Although artemisinin resistance has not been documented in Africa [11, 49], and pfkelch13 alleles are probably not under selection [49], monitoring is necessary, as the history of anti-malarial resistance suggests the possibility of it spreading to Africa despite global efforts in its containment. None of the nonsynonymous polymorphisms at N458Y, Y493H, R539T, I543T, R561H and C580Y in the kelch repeat region of K13 propeller domain validated as markers of artemisinin resistance [28, 29] as well as the adjacent A481V and G533C mutations thought to affect the three-dimensional structure of the K13-propeller [30] were observed in the surveyed parasite samples as reported previously [10, 53]. Furthermore, even pfk13: A578S, the most frequent allele observed in Africa [29, 53], which has recently been reported elsewhere in the country [54] was not detected, although it is not associated with clinical or in vitro resistance to artemisinin [29]. However, the K13: K189T mutation (36%, 58/161) was highly prevalent. Other k13 mutant alleles were at such low frequencies, suggesting that further measures are needed, including monitoring at 2–3 time points and investigating sweeps in flanking microsatellites around the DR markers to ascertain that ART resistant parasites are not under evolutionary selection in south western Cameroon.

The pfcrt: K76T [15] and Pfmdr1: N86Y mutations [20] are thought to be most decisive in CQ resistance, with the latter allele serving to augment CQ resistance in isolates with the former. As such, the pfcrt-K76 allele is expected to be selected after almost 15 years of change in national drug policy. The removal of chloroquine drug pressure resulted in the reemergence of chloroquine sensitive parasites in east Africa [55, 56] that reached 100% in Malawi [56] less than 10 years after chloroquine was replaced with SP and dramatically 2 years after introduction of AL [55]. This study reports a high frequency (55.2%) of pfcrt: K76T, but low proportion (13.0%) for pfmdr1: N86Y relative to previous studies prior to the large scale ITN distribution in Cameroon (pfcrt: 76 T: 71–87.1%) versus pfmdr1: N86Y (73.8–76%) [42, 44]. The slow decline in the pfcrt: K76T mutant since 2004–2009 is in line with previous reports [4] and can be explained by (i) the fixation of the allele in the parasite populations that need more time to recover CQ sensitivity in the absence of CQ pressure or (ii) the high use of amodiaquine (AQ) at the population level that selects for pfcrt: K76T alleles. As such, it is not yet possible to reintroduce CQ against P. falciparum in the study area. Nevertheless, the decreased prevalence of the pfmdr1: 86Y mutation reflects the complete withdrawal of CQ usage in the community [56] but may also be due to its selection by lumefantrine.

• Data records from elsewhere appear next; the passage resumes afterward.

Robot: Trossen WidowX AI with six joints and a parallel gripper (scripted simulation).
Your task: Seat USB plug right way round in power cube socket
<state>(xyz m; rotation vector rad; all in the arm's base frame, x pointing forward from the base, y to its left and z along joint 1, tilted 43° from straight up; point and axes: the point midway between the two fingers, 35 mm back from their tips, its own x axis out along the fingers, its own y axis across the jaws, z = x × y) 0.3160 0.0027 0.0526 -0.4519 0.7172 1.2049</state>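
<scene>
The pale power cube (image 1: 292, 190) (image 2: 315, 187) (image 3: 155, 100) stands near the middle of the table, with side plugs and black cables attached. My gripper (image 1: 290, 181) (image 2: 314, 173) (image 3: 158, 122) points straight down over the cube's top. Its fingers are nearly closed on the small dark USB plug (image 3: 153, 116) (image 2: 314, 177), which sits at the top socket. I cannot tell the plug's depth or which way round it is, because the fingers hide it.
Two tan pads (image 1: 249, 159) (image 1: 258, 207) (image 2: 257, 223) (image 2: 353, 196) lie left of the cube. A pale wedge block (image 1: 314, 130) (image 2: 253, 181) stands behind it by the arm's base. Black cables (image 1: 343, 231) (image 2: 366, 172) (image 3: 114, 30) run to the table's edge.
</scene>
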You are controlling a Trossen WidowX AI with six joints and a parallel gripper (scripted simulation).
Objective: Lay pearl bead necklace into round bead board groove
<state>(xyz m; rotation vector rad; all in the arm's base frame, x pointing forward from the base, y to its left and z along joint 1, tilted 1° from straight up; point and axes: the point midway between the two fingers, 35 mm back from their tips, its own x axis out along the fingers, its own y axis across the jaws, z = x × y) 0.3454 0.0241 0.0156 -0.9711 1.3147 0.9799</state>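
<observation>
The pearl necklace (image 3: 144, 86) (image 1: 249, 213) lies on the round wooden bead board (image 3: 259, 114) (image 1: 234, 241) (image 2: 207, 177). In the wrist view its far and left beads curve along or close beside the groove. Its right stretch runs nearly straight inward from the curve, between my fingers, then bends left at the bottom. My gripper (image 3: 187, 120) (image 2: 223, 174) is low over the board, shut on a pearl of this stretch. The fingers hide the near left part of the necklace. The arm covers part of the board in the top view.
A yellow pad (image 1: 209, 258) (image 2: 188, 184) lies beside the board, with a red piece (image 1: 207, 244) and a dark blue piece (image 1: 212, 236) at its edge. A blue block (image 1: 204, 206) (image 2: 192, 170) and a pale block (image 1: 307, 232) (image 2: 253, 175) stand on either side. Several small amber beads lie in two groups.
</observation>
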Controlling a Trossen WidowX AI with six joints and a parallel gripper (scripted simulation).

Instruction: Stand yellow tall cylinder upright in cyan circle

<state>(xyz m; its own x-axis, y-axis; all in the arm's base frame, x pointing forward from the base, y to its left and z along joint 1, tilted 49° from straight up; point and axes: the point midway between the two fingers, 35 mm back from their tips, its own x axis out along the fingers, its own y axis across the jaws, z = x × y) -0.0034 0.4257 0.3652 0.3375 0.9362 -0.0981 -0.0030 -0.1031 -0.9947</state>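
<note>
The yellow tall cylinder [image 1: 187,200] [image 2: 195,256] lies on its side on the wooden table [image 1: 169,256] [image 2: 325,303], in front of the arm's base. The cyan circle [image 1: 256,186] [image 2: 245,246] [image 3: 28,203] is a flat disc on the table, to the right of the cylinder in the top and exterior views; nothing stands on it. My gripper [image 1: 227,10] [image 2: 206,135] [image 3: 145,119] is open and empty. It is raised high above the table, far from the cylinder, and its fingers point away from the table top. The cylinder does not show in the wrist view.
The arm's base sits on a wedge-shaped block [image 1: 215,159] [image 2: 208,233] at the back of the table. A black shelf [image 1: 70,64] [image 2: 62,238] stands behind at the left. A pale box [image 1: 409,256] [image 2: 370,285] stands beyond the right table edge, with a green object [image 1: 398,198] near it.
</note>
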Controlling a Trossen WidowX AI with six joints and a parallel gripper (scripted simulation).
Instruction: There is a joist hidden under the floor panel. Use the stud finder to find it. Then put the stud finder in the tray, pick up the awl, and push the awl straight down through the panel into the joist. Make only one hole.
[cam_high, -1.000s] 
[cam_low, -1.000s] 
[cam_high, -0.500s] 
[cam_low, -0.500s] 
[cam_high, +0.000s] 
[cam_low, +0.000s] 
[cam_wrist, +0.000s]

In line with previous reports in Cameroon [41, 42, 44], pfcrt polymorphisms scanning revealed that the mutant pfcrt CVIET (Southeast Asian CQ-resistant) haplotype was still the more predominant in the parasite population while the pfcrt SVMNT haplotype was not detected in any of the samples analyzed as reported elsewhere [43]. The remaining isolates had the wild type (CQ-sensitive) pfcrt CVMNK form, distributed in all three transects in variable frequencies (Table 3). In all, 25.3% (60/237) were of CVMNK type—suggesting that one quarter of P. falciparum isolates are still susceptible to chloroquine in the area, slightly higher than previous reports [57]. Such genetic reformation might have been propelled by the selection pressure exerted by the amodiaquine component of the AS-AQ artemisinin combined therapy recommended for the treatment of uncomplicated P. falciparum malaria in Cameroon [44]. This can be justified by the fact that AQ has a very similar genetic target (Pfcrt) to chloroquine [43]. With close to three quarters of the population carrying this CQR haplotype, however, CQ and AQ cannot be effective treatment options in the area. Taken together, these findings suggest that the intensification of control has not affected the diversity of the parasite population. Nevertheless, that only 47.3% of parasites were of the reversible CQ resistant haplotype (CVIET) phenotype suggests the possibility of CQ re-use over time.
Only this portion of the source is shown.